## Task instructions
Among the entries below, find the line with "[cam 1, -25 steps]", then quote it and each following line up to and including the line with "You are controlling", and nothing else.

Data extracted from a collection
※ ※ ※

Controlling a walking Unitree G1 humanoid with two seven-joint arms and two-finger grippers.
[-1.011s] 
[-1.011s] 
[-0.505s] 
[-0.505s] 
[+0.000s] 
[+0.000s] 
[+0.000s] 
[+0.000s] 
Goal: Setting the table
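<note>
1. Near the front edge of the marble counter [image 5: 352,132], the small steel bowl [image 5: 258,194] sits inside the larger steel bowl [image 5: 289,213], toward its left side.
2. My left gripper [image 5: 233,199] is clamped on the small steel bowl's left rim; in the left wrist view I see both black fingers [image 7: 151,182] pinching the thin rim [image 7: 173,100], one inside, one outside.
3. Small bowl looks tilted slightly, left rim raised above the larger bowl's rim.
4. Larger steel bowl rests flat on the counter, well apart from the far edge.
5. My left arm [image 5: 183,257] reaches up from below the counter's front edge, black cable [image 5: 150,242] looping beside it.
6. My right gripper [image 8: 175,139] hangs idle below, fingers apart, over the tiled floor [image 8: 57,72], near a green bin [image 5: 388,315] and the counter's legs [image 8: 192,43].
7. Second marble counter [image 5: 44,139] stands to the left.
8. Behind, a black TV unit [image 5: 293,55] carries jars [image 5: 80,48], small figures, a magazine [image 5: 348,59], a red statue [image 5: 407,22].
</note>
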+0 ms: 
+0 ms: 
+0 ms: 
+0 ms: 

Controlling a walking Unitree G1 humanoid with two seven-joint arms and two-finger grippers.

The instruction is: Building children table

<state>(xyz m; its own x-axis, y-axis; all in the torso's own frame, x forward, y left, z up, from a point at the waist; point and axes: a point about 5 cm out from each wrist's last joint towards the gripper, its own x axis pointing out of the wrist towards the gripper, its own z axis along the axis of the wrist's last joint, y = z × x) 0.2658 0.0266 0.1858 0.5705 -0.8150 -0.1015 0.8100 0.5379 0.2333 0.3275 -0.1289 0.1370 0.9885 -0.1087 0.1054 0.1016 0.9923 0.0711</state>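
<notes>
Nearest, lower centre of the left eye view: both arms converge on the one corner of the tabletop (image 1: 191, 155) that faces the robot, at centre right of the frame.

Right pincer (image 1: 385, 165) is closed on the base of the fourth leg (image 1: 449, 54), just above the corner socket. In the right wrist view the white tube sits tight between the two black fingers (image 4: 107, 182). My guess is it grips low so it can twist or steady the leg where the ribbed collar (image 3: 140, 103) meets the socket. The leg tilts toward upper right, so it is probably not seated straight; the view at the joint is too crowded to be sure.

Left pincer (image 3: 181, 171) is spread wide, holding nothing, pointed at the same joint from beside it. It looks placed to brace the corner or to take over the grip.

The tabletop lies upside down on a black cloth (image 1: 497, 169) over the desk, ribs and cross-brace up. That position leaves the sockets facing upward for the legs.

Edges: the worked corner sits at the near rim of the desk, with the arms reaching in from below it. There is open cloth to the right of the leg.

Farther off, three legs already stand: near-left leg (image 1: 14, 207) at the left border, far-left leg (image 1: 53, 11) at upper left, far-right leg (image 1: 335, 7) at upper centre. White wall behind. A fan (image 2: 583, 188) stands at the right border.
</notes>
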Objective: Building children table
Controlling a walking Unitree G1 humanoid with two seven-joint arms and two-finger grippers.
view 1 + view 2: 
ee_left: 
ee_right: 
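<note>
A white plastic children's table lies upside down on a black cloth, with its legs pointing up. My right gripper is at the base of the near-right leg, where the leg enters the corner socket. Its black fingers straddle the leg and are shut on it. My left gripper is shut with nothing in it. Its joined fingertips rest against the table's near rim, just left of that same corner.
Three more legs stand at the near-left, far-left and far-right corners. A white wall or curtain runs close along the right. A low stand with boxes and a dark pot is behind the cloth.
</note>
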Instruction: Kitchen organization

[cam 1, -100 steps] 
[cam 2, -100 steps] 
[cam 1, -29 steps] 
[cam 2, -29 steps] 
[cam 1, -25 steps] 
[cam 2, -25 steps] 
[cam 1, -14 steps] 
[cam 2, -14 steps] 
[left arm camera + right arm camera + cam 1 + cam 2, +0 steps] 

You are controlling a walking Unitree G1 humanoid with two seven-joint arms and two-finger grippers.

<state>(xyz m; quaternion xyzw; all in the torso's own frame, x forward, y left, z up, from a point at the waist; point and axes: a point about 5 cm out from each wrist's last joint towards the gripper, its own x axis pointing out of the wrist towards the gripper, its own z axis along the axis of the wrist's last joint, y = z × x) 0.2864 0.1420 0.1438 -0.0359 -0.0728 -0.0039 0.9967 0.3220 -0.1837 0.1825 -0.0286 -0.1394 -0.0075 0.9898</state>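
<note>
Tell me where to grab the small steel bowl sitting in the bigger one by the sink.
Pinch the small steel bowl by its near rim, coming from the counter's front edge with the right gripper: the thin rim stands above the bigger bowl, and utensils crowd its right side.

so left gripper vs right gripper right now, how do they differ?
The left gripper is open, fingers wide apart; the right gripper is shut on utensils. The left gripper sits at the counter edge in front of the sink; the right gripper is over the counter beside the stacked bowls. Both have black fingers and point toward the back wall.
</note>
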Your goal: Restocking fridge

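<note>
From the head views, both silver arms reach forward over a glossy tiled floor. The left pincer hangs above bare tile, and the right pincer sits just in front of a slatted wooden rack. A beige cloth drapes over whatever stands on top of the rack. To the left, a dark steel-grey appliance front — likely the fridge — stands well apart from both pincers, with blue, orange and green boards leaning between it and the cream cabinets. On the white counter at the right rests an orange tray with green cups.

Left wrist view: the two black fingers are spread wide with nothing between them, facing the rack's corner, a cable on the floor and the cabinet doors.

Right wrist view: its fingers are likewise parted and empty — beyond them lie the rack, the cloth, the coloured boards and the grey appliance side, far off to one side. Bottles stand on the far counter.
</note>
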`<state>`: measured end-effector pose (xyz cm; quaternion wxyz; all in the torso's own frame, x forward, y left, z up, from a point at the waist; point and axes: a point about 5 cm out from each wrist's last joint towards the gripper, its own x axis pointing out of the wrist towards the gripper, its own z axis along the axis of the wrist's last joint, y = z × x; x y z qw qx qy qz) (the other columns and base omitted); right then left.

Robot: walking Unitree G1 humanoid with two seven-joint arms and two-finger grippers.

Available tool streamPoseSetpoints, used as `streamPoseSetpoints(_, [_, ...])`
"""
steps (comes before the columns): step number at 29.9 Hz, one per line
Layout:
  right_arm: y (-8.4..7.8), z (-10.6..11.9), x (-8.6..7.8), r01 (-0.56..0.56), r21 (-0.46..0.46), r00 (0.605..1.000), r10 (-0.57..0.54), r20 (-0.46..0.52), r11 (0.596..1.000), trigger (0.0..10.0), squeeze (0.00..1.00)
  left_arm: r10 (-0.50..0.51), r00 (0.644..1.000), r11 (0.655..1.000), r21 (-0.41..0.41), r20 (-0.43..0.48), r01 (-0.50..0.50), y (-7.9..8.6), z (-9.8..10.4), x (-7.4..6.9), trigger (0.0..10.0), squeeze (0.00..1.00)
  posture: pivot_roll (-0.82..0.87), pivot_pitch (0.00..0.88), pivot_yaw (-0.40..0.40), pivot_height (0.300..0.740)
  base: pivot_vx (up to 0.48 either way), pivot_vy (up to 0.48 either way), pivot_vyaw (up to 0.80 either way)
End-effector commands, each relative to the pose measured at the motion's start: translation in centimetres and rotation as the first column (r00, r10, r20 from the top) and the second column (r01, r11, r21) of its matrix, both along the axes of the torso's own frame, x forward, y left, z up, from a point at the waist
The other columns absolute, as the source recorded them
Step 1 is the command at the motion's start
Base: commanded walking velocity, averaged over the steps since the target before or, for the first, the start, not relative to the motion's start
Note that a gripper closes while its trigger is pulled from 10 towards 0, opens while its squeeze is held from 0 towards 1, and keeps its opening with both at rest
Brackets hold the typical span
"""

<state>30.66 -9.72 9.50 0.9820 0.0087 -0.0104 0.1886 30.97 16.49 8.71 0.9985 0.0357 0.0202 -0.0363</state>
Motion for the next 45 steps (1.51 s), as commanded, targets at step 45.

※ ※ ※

## Answer to this problem
[cam 1, -25 steps] 
[cam 2, -25 steps] 
[cam 1, -14 steps] 
[cam 2, -14 steps] 
[left arm camera + right arm camera + cam 1 + cam 2, +0 steps] 

You are controlling a walking Unitree G1 humanoid with two seven-joint arms and two-finger grippers.

With that, the exercise is finished.